As fábulas são subgêneros narrativos e podem ser eruditas, quando têm autoria, como por exemplo, as fábulas de Fedro, e populares quando são transmitidas na oralidade e de forma anônima. Quando essas fábulas anônimas são recolhidas da oralidade e reescritas de forma literária passam a ter autoria. As fábulas africanas geralmente são mais longas, com muitas peripécias, protagonizadas geralmente por animais falantes e com outras características humanas, e os ensinamentos morais são diluídos ao longo da trama. Algumas dão explicações sobre determinados fenômenos, acontecimentos, eventos ou comportamentos do mundo animal ou humano. Exemplos: por que os cachorros se cheiram uns aos outros, por que o coelho não tem mais amizade com o gato do mato etc. Algumas fábulas trazem também canções e associam provérbios, uma forma adicional de transmissão de conhecimento.
Quais lições podemos tirar das fábulas africanas nessa era de contestação do valor da globalização e de reflexão a respeito do futuro da humanidade?
Não somente fábulas, mas também contos e lendas e outras narrativas sobre acontecimentos e eventos das comunidades são contados oralmente nas sociedades africanas, transmitindo conhecimentos, perpetuando a memória e estreitando laços comunitários.

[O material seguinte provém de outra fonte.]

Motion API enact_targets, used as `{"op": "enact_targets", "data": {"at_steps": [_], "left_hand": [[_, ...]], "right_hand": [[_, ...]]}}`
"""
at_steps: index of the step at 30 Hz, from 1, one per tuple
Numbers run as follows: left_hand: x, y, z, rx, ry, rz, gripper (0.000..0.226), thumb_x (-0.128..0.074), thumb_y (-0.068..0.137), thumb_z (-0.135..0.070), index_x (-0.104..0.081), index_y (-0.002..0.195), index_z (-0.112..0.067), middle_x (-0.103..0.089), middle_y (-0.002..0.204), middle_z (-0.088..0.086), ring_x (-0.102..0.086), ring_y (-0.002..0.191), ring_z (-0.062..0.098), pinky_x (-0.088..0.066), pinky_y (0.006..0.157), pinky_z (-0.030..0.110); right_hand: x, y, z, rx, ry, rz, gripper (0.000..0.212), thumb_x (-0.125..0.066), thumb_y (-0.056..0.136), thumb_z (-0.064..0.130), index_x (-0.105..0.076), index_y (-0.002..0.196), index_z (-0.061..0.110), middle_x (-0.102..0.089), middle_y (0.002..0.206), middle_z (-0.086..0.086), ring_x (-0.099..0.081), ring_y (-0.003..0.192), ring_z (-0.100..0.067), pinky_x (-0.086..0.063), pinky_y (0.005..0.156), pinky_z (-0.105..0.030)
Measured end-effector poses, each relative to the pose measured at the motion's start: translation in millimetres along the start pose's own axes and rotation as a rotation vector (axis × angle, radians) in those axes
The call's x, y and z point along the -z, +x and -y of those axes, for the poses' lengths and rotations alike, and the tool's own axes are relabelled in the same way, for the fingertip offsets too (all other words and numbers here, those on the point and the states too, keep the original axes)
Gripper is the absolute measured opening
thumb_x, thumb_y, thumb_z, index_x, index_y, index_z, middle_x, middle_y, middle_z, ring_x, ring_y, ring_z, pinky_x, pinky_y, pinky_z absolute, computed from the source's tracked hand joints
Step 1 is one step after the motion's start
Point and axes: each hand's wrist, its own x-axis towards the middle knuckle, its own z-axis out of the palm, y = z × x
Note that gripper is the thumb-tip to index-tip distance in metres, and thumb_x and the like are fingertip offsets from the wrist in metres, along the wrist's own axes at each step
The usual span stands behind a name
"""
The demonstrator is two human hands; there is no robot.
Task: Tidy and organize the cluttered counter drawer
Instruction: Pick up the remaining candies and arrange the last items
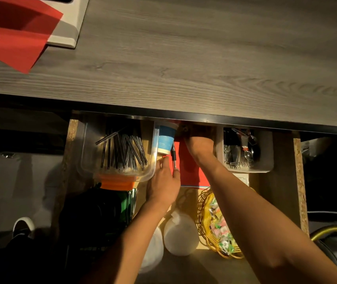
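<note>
My left hand (164, 186) pinches a pen (173, 155) just below the cup (166, 140), right hand (199, 143) reaches further back, can't tell its fingers.

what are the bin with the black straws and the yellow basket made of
The bin looks like clear, glossy plastic: the straws and drawer show through its walls. The yellow basket looks like woven wire or plastic cord, an open weave with gaps; which of the two is hard to tell in this dim light.

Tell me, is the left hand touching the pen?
Touching. In the head view the left hand pinches the lower end of the pen between its fingertips, beside the blue cup.
</note>
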Motion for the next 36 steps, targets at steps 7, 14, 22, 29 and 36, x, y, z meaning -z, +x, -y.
{"op": "enact_targets", "data": {"at_steps": [7, 14, 22, 29, 36], "left_hand": [[2, 1, 1, -0.034, 0.012, 0.002, 0.044, -0.041, 0.102, -0.028, -0.042, 0.145, -0.017, -0.039, 0.150, 0.004, -0.042, 0.133, 0.026, -0.038, 0.099, 0.036], [3, -11, -7, -0.108, -0.049, -0.075, 0.041, -0.042, 0.103, -0.024, -0.047, 0.143, -0.017, -0.045, 0.148, 0.002, -0.044, 0.132, 0.020, -0.034, 0.104, 0.030], [-3, -25, -32, 0.146, -1.059, 0.057, 0.023, -0.053, 0.102, -0.021, -0.073, 0.092, -0.023, -0.072, 0.101, 0.012, -0.068, 0.102, 0.029, -0.054, 0.088, 0.040], [-2, -28, -18, 0.196, -0.997, 0.026, 0.021, -0.052, 0.102, -0.015, -0.067, 0.112, -0.003, -0.073, 0.088, 0.008, -0.073, 0.075, 0.014, -0.059, 0.066, 0.021], [-6, -25, -10, 0.205, -0.898, 0.006, 0.024, -0.046, 0.104, -0.013, -0.063, 0.117, -0.001, -0.072, 0.088, 0.009, -0.073, 0.075, 0.016, -0.059, 0.066, 0.021]], "right_hand": [[-1, -1, -7, 0.086, 0.129, -0.149, 0.027, -0.046, 0.101, 0.013, -0.070, 0.101, 0.001, -0.070, 0.102, -0.019, -0.065, 0.091, -0.035, -0.046, 0.076, -0.036], [14, -46, -12, 0.298, 0.245, -0.554, 0.013, -0.066, 0.090, 0.014, -0.072, 0.091, 0.004, -0.070, 0.085, -0.015, -0.062, 0.083, -0.035, -0.047, 0.072, -0.040], [6, -117, -31, 0.241, 0.904, -0.224, 0.012, -0.066, 0.093, 0.014, -0.075, 0.100, 0.011, -0.071, 0.081, 0.005, -0.066, 0.075, -0.010, -0.055, 0.071, -0.031], [2, -105, -45, 0.218, 0.705, -0.142, 0.024, -0.057, 0.098, 0.014, -0.072, 0.116, 0.011, -0.064, 0.101, 0.010, -0.055, 0.092, -0.006, -0.037, 0.074, -0.004], [6, -40, -12, 0.012, 0.281, -0.400, 0.026, -0.053, 0.100, 0.021, -0.069, 0.109, 0.003, -0.067, 0.110, -0.015, -0.063, 0.104, -0.028, -0.046, 0.088, -0.033]]}}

Em tempos de globalização, em que a contação de histórias perde espaço diante dos videogames, aplicativos, filmes, jogos eletrônicos, desenhos, novelas, streaming etc., manter a tradição de contar de histórias é muito salutar e prazeroso, pois aproxima as pessoas, estimula as crianças, exercita a linguagem e abre o imaginário, além de transmitir conhecimentos. O isolamento social pelo qual estamos passando, em função da covid-19, proporciona boa oportunidade para as famílias brasileiras resgatarem essa prática social, dando chance às crianças de inaugurarem ou aprofundarem laços com o continente africano por intermédio de fábulas, contos e lendas.